Students’ anxiety levels are running high. For many, the traditional classroom served as an outlet for communication, community and camaraderie. In the online learning environment, students don’t have the luxury of turning to peers or instructors in person to engage in meaningful conversations. Having given up so much of their academic and social freedom that came with on-campus learning, students have been hit especially hard.

When we think of a college campus, a typical lecture hall may come to mind. But for many, colleges were so much more than just that. Seventy-six percent of students miss the study spaces that their campus provided and 28 percent miss student housing and food services. Students are also deprived of engaging, in-person conversations. Eighty-five percent miss in-person interactions with faculty and 78 percent find remote learning to be unengaging.

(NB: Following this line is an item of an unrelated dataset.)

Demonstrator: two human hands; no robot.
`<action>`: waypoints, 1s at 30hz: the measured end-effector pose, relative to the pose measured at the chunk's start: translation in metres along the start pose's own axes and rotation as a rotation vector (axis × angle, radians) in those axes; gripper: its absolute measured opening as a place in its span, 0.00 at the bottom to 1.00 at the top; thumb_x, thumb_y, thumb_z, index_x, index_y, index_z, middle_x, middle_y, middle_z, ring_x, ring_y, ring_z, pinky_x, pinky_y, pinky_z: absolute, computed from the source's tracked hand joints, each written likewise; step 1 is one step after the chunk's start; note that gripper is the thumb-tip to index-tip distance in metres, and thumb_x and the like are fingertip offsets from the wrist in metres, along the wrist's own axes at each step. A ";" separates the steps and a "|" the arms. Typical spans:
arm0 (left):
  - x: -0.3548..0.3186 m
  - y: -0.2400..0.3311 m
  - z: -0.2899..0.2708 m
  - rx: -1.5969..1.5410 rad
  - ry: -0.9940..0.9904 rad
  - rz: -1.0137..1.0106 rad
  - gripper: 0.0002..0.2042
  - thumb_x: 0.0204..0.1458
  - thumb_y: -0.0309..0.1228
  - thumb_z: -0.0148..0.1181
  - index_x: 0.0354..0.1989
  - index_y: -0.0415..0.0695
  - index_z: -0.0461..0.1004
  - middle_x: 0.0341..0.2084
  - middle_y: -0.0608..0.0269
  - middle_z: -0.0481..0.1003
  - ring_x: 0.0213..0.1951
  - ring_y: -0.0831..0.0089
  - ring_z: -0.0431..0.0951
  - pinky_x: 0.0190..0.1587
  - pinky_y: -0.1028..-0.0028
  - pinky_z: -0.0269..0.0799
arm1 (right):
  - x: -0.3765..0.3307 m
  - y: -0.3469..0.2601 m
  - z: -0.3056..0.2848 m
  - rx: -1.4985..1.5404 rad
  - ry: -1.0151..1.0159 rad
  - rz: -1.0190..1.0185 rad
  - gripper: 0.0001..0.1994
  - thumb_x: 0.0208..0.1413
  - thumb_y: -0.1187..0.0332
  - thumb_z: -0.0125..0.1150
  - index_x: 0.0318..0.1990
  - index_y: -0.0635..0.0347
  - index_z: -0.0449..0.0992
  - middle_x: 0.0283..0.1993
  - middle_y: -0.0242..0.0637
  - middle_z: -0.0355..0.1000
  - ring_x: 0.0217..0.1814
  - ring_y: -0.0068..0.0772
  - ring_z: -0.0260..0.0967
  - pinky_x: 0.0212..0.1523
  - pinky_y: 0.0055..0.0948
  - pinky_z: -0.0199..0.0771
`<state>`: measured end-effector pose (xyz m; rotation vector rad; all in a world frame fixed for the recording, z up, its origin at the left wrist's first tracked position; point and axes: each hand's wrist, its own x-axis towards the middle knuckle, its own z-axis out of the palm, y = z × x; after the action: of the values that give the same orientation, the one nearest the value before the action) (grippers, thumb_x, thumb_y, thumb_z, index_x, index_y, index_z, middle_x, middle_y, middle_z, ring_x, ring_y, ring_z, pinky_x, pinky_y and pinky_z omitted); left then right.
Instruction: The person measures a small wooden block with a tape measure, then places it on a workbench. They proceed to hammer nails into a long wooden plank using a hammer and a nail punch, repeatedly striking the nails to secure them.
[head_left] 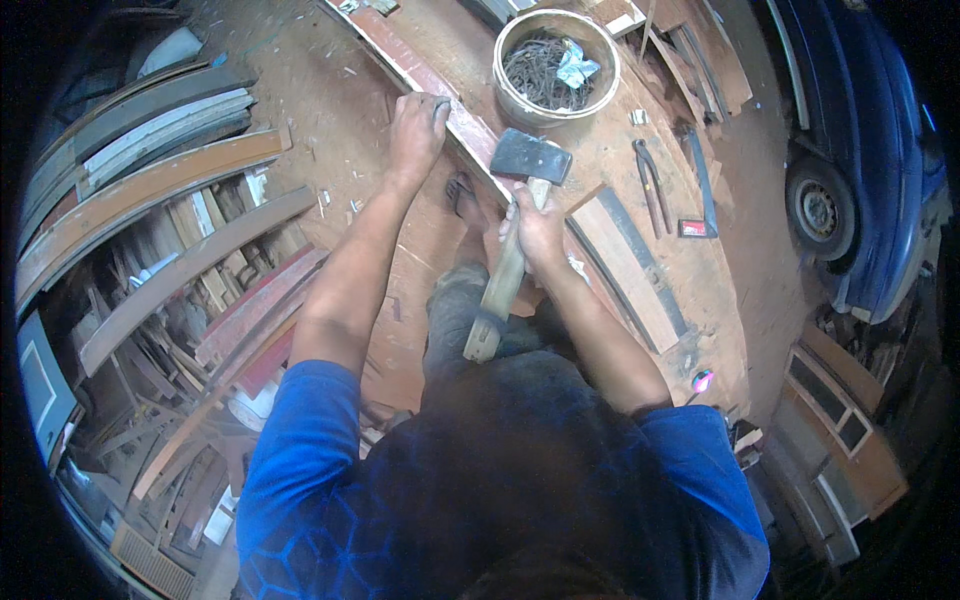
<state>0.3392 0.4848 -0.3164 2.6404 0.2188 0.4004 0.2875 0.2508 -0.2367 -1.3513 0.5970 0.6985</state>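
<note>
My right hand (pixel 538 228) is wrapped round the pale wooden handle of an axe (pixel 530 157), close below its dark grey head. The handle slants back toward my body, and the head lies over the near end of a long plank (pixel 435 85). That plank is reddish with a pale edge and runs away to the upper left. Farther along it, my left hand (pixel 418 137) is closed on the plank's left edge; some of its fingertips are hidden. A bare foot (pixel 466 197) shows below the plank.
A white bucket (pixel 502 92) of nails or metal scraps stands on the wooden work surface. Pincers (pixel 653 188), a dark flat bar (pixel 702 185) and a short board (pixel 620 262) lie to the right. Stacked boards (pixel 150 230) fill the left; a blue vehicle (pixel 870 130) is at far right.
</note>
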 end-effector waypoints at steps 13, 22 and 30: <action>-0.032 0.042 -0.004 -0.111 -0.024 -0.098 0.10 0.56 0.38 0.67 0.41 0.48 0.86 0.37 0.56 0.79 0.46 0.55 0.76 0.53 0.61 0.72 | -0.018 -0.021 -0.028 -0.151 -0.131 -0.179 0.13 0.70 0.60 0.54 0.38 0.61 0.71 0.27 0.31 0.69 0.22 0.24 0.68 0.24 0.26 0.70; -0.051 0.054 -0.005 -0.491 -0.405 -0.511 0.17 0.48 0.45 0.74 0.37 0.45 0.87 0.36 0.54 0.82 0.38 0.60 0.82 0.45 0.66 0.76 | -0.067 -0.093 -0.055 -0.721 -0.189 -0.657 0.22 0.65 0.61 0.60 0.59 0.67 0.72 0.44 0.45 0.79 0.44 0.34 0.78 0.49 0.33 0.76; -0.072 0.050 0.009 -0.650 -0.184 -0.494 0.15 0.53 0.42 0.72 0.40 0.44 0.87 0.36 0.56 0.82 0.38 0.67 0.82 0.44 0.69 0.76 | -0.050 -0.082 -0.075 -0.844 -0.343 -0.254 0.14 0.61 0.68 0.66 0.48 0.68 0.73 0.33 0.37 0.77 0.32 0.23 0.76 0.34 0.28 0.76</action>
<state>0.2781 0.4209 -0.3186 1.8860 0.5586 0.0414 0.3158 0.1644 -0.1555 -1.9719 -0.1891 0.9942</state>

Ultimately, many students feel that remote learning has drained the excitement, fulfillment and motivation they felt in class. While most instructors employ virtual classroom technology to stream lectures, host discussions and collect homework assignments, community is an equally important piece of the academic puzzle. No matter what the fall semester looks like—blended, fully online or in-person—keeping students satisfied starts with strengthening connections.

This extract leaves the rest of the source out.